Rich Path… October 31, 2012

(1,685)

A storm called Sandy. What’s next? A beach named Rainy?

I was scheduled to be in Richwood, Ohio. So you don’t have to grab your maps, it is a tiny community of 1500 people about one hour northwest of Columbus. Since the Buckeyes are experiencing their first major storm of the season, I opted not to take the freeway route, because I figured people would still be driving seventy miles per hour, running into each other and backing up traffic so that we would all end up going seven miles an hour. Instead, I took State Route 37–and opened up a treasure chest of memories.

Driving through Lancaster, I passed by the elementary school where my two young boys attended for three months back in 1980 when I was traveling the country with my Broadway-style show, Mountain, and they were staying with their Grandma, continuing their studies. I was trying to turn religious and classically-trained young folk into Broadway singers and dancers.
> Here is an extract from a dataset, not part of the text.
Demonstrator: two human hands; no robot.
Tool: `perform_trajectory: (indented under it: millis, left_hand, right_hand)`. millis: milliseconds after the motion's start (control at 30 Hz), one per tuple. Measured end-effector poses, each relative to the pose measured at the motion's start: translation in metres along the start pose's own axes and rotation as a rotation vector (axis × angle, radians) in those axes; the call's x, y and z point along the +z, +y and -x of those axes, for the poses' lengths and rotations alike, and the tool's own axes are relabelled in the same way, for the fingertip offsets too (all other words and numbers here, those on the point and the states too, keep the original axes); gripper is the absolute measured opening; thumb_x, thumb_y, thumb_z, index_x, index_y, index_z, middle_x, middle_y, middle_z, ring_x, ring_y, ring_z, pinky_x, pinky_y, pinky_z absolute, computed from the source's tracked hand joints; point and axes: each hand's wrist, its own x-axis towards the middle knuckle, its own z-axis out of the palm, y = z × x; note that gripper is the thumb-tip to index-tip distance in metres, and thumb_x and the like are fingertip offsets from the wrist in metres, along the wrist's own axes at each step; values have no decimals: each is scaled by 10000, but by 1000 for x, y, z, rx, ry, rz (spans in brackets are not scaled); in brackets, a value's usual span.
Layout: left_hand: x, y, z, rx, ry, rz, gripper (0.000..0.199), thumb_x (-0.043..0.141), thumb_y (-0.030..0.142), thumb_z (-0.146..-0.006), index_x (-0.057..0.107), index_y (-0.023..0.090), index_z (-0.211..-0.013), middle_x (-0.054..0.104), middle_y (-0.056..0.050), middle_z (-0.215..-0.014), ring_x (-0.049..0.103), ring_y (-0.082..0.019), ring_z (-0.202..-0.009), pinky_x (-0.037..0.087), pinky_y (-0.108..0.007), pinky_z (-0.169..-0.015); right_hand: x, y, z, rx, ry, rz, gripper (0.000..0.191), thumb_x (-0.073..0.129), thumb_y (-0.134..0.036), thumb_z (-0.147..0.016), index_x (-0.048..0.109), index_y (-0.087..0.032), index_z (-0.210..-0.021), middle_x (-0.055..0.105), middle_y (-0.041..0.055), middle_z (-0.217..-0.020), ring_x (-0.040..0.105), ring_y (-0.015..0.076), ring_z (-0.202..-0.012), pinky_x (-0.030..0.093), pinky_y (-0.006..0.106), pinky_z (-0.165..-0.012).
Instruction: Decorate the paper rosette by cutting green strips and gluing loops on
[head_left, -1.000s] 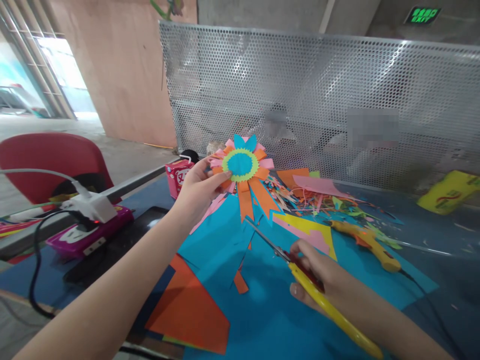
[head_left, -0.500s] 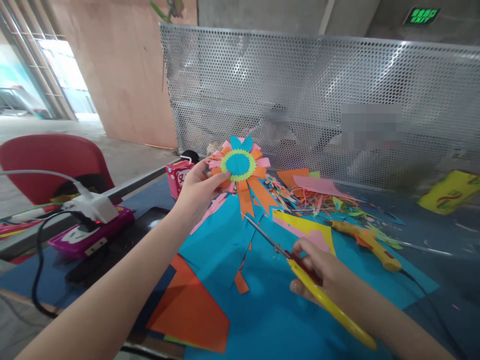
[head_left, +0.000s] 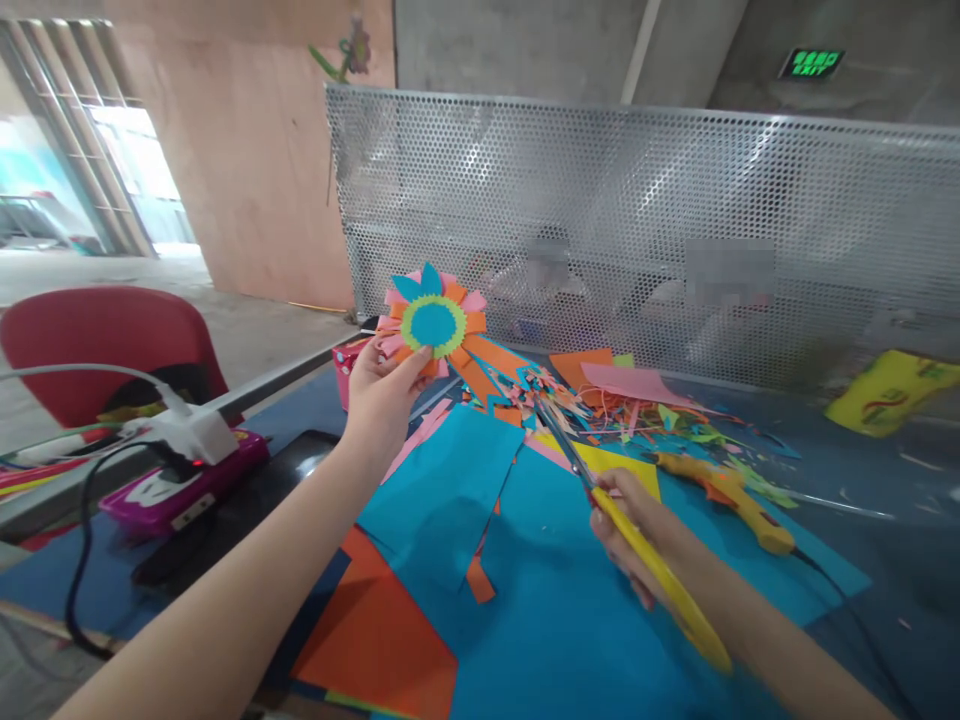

I fell a bit short on the dream.

Just about five miles further up the road, I passed by the church where I shared just six days ago–and had one of those sweet memories of the dear hearts at New Zion.

In no time at all, I was driving along on 37 and came to Interstate 70–a truck stop where I once sat in a booth with my girlfriend and planned how we would escape her parents’ disapproval and some day be married. This monstrous achievement was discussed over waffles and eggs and ended up being pulled off–much to everybody’s surprise.

Putting my foot on the gas pedal, I was soon in Granville, the location of the first performance I ever did in my life, at a nursing home, when I was twelve years old, singing old hymns to old ladies on an old piano with three fellow young’uns. I even remember the first song–it was Kneel at the Cross.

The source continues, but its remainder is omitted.